By convention, rates are non-negative. Thus, the function Δ_τ might be decomposed into new infections X_τ and recoveries Y_τ, also functions of I_τ−1, such what Δ_τ = X_τ −Y_τ. Then if we assume that X_τ and Y_τ are Poisson-distributed random variables, this implies a compartmental model diagram with the arrow from S to I labeled with X(t) and an arrow from I to S with Y(t), where X(t) and Y(t) are mean rates as a function of time. X_τ and Y_τ correspond to new infections and recoveries, respectively.

Then, if we assume X_τ and Y_τ have means βS_τ I_τΔt and γI_τΔt, respectively, where Δt is the time increment between successive measurements, as the time increment goes to zero, this implies a compartmental model diagram with average per individual rates of transition βI and γ from S to I and from I to S, respectively. Then, in the large number limit, we obtain the following set of ordinary differential equations:

$$\begin{gathered} \frac{dI}{dt}=\beta SI-\gamma I \\ \frac{dS}{dt}=-\beta SI+\gamma I \end{gathered}$$

Causal Modeling and Faithfulness

Compartmental model diagrams are especially useful for depicting causal processes in which violations of faithfulness are plausible, i.e. situations in which there are multiple, perfectly or nearly perfectly offsetting mechanisms. Using the example from Koski and Noble (2011), suppose the conditional independencies for four random variables x₁, x₂, x₃, and x₄ are as follows (and that no other conditional independencies hold):

1. x₁ ⫫ x₄|{x₂, x₃}

2. x₁ ⫫ x₄

3. x₂ ⫫ x₃|x₁

Koski and Noble (2011) show that this system of independencies can not be represented in DAG form. An example compartmental model diagram that implies these and only these conditional independencies, along with a proof, is given in the appendix.

Non-Markovian Process Models

Compartmental model diagrams may, of course, represent processes more general than Markov processes on a finite state space. Many such generalizations are available, ranging from partial differential equations (e.g. M’Kendrick (1926)) through agent-based models (Macal and North (2010), Galea, Riddle, and Kaplan (2010)). Previous examples were of models of Markov processes. We now extend our discussion to semi-Markov processes, in which the evolution of successive states follows a Markov chain, but the waiting times are not necessarily exponential (Karlin and Taylor (1975)).
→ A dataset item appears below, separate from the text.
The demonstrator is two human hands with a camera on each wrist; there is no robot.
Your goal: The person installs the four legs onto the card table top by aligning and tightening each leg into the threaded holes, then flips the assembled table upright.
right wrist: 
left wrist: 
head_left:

In the example given in figure 11(b), arrow labels represent deterministic waiting times. We saw earlier in the No Causation example that when waiting times are exponential, the process was Markovian and the exposure and outcome were independent at all times. In the analogous semi-Markov process depicted above, the transition times are still unconditionally independent of the past sequence of states and the waiting times in those states. However, the exposure A and outcome Y are no longer independent at all times, necessitating the DAG given in 11(a).

Figure 11.

Corresponding (a) DAG and (b) CMD depicting deterministic waiting times (semi-Markovian). Suppose we perform a simulation with transitions occurring after exactly α and β time units to Y = 1 states and A = 1 states from entry into a compartment or the start of simulation. Suppose α > β. Individuals starting out with A = 0 and Y = 0 take α +β to reach a Y = 1 state, whereas individuals starting out with A = 1 and Y = 0 will take β to reach a Y = 1 state.

Generalized SIR Model

In the SIR model, each individual would be subjected to a (time-varying) jump process from S to I and I to R. The SIR model represents the evolving number of people in each of these states over time. More generally, a compartmental model diagram may be refined to a model featuring a density evolving in time. For example, to extend the SIR model to a continuous state space, we might replace the simple jump process at the individual-level with an explicit representation of the number of infectious organisms x and immune response y (e.g. Rvachev (1972)). In such an approach, each individual would follow a trajectory on the phase plane as illustrated in figure 12. The population-level SIR model is then replaced by equations representing the evolving population density of individuals in the xy-plane (equations not shown) (Metz and Diekmann (2014)).

Figure 12.

Generalized SIR model showing the trajectory of an infectious individual through the xy-plane, where x is the number of pathogens and y is the immune response. For example, an infected individual might follow a trajectory through the the plane according to the following coupled differential equations: $\stackrel{.}{x}=\frac{1}{2}\frac{x}{r}-\frac{1}{10}\frac{xy}{r}$ and $\stackrel{.}{y}=\frac{1}{2}\frac{x}{r}-\frac{1}{10}\frac{y}{r}$, where $r=\sqrt{x^2+y^2}$. The origin (blue dot) corresponds to susceptible, the y-axis with y > 0 corresponds to recovered, and all other points such that x > 0 and y ≥ 0 correspond to infectious (example trajectory in green).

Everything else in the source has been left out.